**TASK:** Nothing in the records may be left out or altered; reproduce them all exactly.

**MATERIAL FOR THIS EXERCISE:**
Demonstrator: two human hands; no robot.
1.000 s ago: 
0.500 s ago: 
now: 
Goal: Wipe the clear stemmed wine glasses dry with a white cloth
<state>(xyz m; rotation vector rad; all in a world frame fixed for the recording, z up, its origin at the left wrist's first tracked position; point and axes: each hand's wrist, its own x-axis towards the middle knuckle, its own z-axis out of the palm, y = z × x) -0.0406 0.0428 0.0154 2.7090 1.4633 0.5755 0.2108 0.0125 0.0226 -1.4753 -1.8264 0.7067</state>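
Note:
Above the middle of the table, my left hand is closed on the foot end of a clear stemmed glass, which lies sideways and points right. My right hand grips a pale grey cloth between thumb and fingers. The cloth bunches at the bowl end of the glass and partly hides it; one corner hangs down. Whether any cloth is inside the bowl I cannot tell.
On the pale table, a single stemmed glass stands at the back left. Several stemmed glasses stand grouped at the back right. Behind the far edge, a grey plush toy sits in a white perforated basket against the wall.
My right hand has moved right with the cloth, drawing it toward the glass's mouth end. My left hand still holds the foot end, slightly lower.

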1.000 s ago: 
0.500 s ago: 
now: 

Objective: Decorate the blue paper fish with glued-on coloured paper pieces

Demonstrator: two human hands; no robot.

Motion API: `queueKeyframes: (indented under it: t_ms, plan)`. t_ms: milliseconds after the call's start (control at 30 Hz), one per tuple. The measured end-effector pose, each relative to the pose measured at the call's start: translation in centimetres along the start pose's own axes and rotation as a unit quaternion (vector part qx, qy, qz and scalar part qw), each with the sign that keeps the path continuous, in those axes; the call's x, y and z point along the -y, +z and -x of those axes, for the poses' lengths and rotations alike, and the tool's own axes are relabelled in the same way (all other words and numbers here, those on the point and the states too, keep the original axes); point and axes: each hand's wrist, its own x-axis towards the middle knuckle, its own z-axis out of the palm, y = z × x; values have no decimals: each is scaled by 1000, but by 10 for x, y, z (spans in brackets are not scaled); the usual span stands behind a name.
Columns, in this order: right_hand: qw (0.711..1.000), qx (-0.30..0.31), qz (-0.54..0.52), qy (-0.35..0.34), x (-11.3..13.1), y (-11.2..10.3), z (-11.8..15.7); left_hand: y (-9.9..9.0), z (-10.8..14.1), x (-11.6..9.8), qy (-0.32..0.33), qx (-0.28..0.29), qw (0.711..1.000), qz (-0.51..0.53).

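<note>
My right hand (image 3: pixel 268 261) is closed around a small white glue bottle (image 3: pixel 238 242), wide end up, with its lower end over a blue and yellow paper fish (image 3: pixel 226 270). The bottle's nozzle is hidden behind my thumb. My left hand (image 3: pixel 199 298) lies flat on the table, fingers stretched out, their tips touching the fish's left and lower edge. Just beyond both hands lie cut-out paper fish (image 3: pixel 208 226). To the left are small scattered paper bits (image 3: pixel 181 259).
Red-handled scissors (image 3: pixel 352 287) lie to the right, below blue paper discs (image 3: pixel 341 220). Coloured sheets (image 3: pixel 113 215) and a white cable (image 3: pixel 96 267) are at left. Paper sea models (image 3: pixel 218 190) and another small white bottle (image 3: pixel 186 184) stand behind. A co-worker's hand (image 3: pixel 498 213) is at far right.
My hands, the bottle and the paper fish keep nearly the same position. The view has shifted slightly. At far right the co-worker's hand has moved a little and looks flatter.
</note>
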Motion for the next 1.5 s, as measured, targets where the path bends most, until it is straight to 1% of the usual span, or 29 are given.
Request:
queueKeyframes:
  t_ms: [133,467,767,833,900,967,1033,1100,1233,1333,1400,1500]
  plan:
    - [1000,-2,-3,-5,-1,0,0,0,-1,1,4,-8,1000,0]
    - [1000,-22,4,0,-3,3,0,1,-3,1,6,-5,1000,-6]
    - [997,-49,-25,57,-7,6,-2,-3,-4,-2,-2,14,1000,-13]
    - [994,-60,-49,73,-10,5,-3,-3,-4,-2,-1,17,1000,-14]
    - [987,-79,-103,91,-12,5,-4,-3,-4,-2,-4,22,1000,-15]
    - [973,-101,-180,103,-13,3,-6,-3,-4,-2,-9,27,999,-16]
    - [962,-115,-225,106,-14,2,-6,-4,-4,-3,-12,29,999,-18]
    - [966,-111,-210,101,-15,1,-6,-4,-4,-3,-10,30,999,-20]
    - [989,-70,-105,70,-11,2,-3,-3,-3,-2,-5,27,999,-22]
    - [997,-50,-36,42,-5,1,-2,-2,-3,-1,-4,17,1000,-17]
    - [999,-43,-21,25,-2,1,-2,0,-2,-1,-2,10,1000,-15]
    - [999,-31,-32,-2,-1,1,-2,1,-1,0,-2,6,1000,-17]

**REPLY TO THE EXERCISE:**
Demonstrator: two human hands; no robot.
1.000 s ago: 
0.500 s ago: 
now: 
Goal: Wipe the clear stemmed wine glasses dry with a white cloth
<state>(xyz m; rotation vector rad; all in a world frame fixed for the recording, z up, its origin at the left wrist's first tracked position; point and axes: each hand's wrist, its own x-axis towards the middle knuckle, its own z-axis out of the palm, y = z × x) -0.0406 0.0428 0.0154 2.7090 1.4633 0.5755 0.2108 0.0125 0.0226 -1.4753 -1.8264 0.7067</state>
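Note:
Above the middle of the table, my left hand is closed on the foot end of a clear stemmed glass, which lies sideways and points right. My right hand grips a pale grey cloth between thumb and fingers. The cloth bunches at the bowl end of the glass and partly hides it; one corner hangs down. Whether any cloth is inside the bowl I cannot tell.
On the pale table, a single stemmed glass stands at the back left. Several stemmed glasses stand grouped at the back right. Behind the far edge, a grey plush toy sits in a white perforated basket against the wall.
My right hand has moved right with the cloth, drawing it toward the glass's mouth end. My left hand still holds the foot end, slightly lower.
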
1.000 s ago: 
0.500 s ago: 
now: 

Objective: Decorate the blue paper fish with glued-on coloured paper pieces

Demonstrator: two human hands; no robot.

Motion API: `queueKeyframes: (indented under it: t_ms, plan)`. t_ms: milliseconds after the call's start (control at 30 Hz), one per tuple. The measured end-effector pose, each relative to the pose measured at the call's start: translation in centimetres along the start pose's own axes and rotation as a unit quaternion (vector part qx, qy, qz and scalar part qw), each with the sign that keeps the path continuous, in those axes; the call's x, y and z point along the -y, +z and -x of those axes, for the poses' lengths and rotations alike, and the tool's own axes are relabelled in the same way (all other words and numbers here, those on the point and the states too, keep the original axes); point and axes: each hand's wrist, its own x-axis towards the middle knuckle, its own z-axis out of the palm, y = z × x; values have no decimals: each is scaled by 1000, but by 10 for x, y, z (spans in brackets are not scaled); the usual span stands behind a name.
Columns, in this order: right_hand: qw (0.711..1.000), qx (-0.30..0.31), qz (-0.54..0.52), qy (-0.35..0.34), x (-11.3..13.1), y (-11.2..10.3), z (-11.8..15.7); left_hand: y (-9.9..9.0), z (-10.8..14.1), x (-11.6..9.8), qy (-0.32..0.33), qx (-0.28..0.29), qw (0.711..1.000), qz (-0.51..0.53).

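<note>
My right hand (image 3: pixel 268 261) is closed around a small white glue bottle (image 3: pixel 238 242), wide end up, with its lower end over a blue and yellow paper fish (image 3: pixel 226 270). The bottle's nozzle is hidden behind my thumb. My left hand (image 3: pixel 199 298) lies flat on the table, fingers stretched out, their tips touching the fish's left and lower edge. Just beyond both hands lie cut-out paper fish (image 3: pixel 208 226). To the left are small scattered paper bits (image 3: pixel 181 259).
Red-handled scissors (image 3: pixel 352 287) lie to the right, below blue paper discs (image 3: pixel 341 220). Coloured sheets (image 3: pixel 113 215) and a white cable (image 3: pixel 96 267) are at left. Paper sea models (image 3: pixel 218 190) and another small white bottle (image 3: pixel 186 184) stand behind. A co-worker's hand (image 3: pixel 498 213) is at far right.
My hands, the bottle and the paper fish keep nearly the same position. The view has shifted slightly. At far right the co-worker's hand has moved a little and looks flatter.
</note>
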Motion for the next 1.5 s, as measured, targets where the path bends most, until it is straight to 1% of the usual span, or 29 are given.
Request:
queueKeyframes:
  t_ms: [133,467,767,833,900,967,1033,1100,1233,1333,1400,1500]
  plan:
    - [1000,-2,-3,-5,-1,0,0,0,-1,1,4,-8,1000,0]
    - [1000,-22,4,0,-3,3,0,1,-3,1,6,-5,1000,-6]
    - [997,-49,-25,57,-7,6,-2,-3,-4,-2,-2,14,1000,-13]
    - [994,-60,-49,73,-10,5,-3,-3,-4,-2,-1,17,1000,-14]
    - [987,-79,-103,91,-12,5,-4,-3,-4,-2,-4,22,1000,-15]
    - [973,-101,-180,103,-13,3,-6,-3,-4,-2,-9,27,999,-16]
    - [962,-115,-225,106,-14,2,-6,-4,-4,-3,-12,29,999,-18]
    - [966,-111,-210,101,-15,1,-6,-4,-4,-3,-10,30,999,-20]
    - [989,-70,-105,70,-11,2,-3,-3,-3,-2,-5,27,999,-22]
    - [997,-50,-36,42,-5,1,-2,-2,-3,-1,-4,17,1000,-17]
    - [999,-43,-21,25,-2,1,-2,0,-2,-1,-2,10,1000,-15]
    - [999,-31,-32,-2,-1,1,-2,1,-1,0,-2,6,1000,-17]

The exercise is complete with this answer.